The other point here is that the document processing context does not only provide a syncbase that relates coordinate 0 to some real time (that may be in the past), and an effective playRate, but also in general provides a time coordinate at which presentation should commence - this may be an implicit 'now' or an explicit point, e.g. on a media timeline. It can by definition be mapped into the document timeline.

Correct me if I'm wrong but I think the only place where origin vs content begin (perhaps aka document begin) really makes a practical difference is in the calculation of dropped frames, where it's vital to know which frame coordinates are dropped and which are not. Are there any other places where it makes a difference?

[NM further comments 2016-08-15] I've just added a note to #76: unfortunately there are two other distinct concepts that we need to consider, which are 1. the playback entry time may not be zero, and may be defined arbitrarily by the processing context and 2. there is at least one use case for deferring resolution of the document begin time until processing begins. [NM end of further comments]

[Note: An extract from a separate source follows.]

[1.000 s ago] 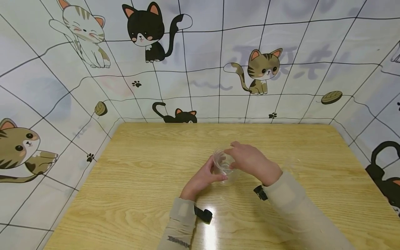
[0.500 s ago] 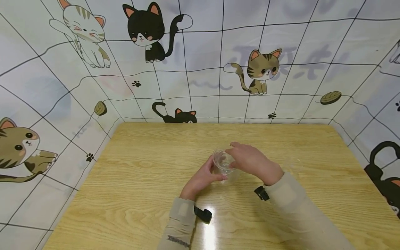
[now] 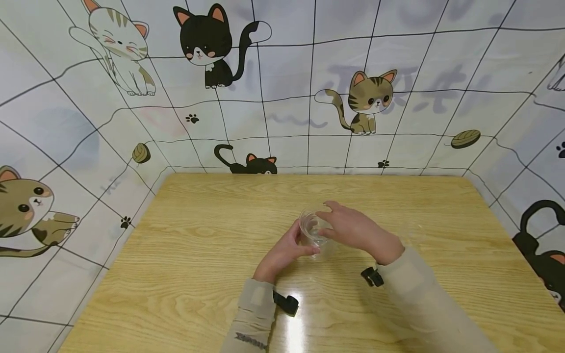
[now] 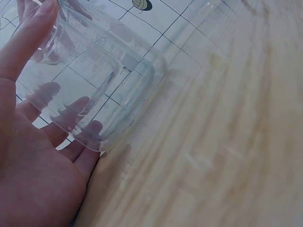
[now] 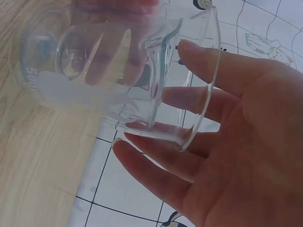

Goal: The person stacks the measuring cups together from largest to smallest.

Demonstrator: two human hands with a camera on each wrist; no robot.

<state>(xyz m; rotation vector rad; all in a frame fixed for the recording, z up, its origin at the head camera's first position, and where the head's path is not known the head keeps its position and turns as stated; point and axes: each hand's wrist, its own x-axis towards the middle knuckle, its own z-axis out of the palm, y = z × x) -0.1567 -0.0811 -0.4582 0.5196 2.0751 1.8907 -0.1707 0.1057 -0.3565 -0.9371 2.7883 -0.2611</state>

[NM] end of comment on GA's more comments

I would also note the following text under SMIL3 §5.5.1:

A typical example for "presenting a document" is displaying it on a screen. Possible definitions for the document begin are that the document begins when the complete document has been received by a client over a network, or that the document begins when certain document parts have been received. A typical example of the document end is when the associated application exits or switches context to another document.

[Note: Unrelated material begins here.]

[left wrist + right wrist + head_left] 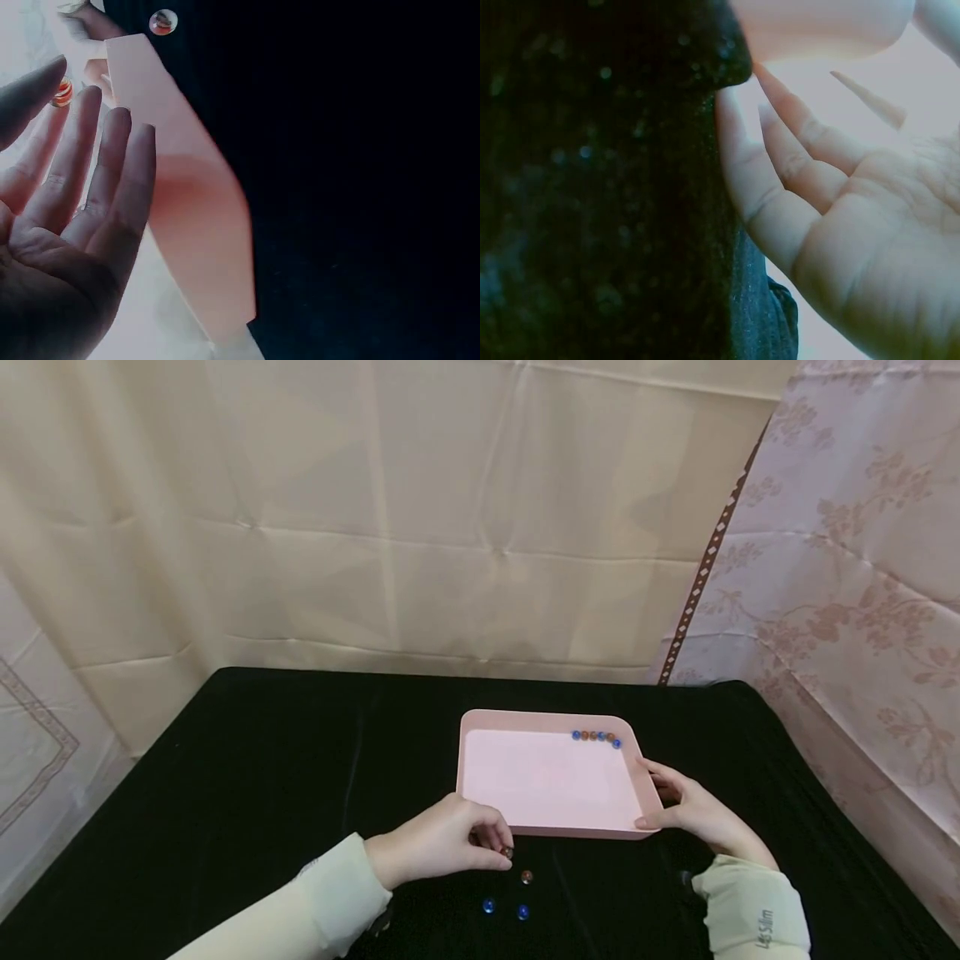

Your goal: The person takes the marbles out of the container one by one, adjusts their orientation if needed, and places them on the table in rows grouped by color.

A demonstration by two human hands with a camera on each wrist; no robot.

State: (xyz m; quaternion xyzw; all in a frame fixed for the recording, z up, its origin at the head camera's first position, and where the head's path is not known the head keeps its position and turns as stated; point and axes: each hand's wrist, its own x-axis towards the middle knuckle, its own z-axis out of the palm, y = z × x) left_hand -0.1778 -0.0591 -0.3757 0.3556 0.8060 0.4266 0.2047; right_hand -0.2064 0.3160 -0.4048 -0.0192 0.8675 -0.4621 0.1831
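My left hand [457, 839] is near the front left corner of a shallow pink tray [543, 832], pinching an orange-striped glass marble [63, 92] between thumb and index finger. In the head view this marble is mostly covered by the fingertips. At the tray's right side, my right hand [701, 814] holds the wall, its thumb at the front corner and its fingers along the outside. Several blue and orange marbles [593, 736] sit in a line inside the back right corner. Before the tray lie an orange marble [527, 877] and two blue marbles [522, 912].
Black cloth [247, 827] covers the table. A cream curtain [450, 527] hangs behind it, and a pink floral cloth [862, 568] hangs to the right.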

The first sentence doesn't mean that something must appear on the screen at the beginning of the presentation, only that the presentation (whether anything is rendered or not) has started and is ongoing; in other words, its clock (timeline) is running (active). Also, it is clear that here, document begin and end are referring to points in an outer (external) timeline, i.e., the document processing context's timeline.

It is instructive to review the relevant changes between TTML1 1st LCWD and TTML1 2nd LCWD.

The former (LCWD1) had:

If begin and (or) end attributes are specified on the tt element, then they specify the beginning and (or) ending points of a time interval for a document instance in relationship with some external application or presentation context. The temporal begin and end points determined by an external application or presentation are referred to subsequently as the external time interval.

Note:

For example, if a document instance represents a timed text media object to be presented in synchronization with a video media object, then the begin and end attributes may be used by an author to express the time into the external video media object's time line at which the timed text is intended to become active.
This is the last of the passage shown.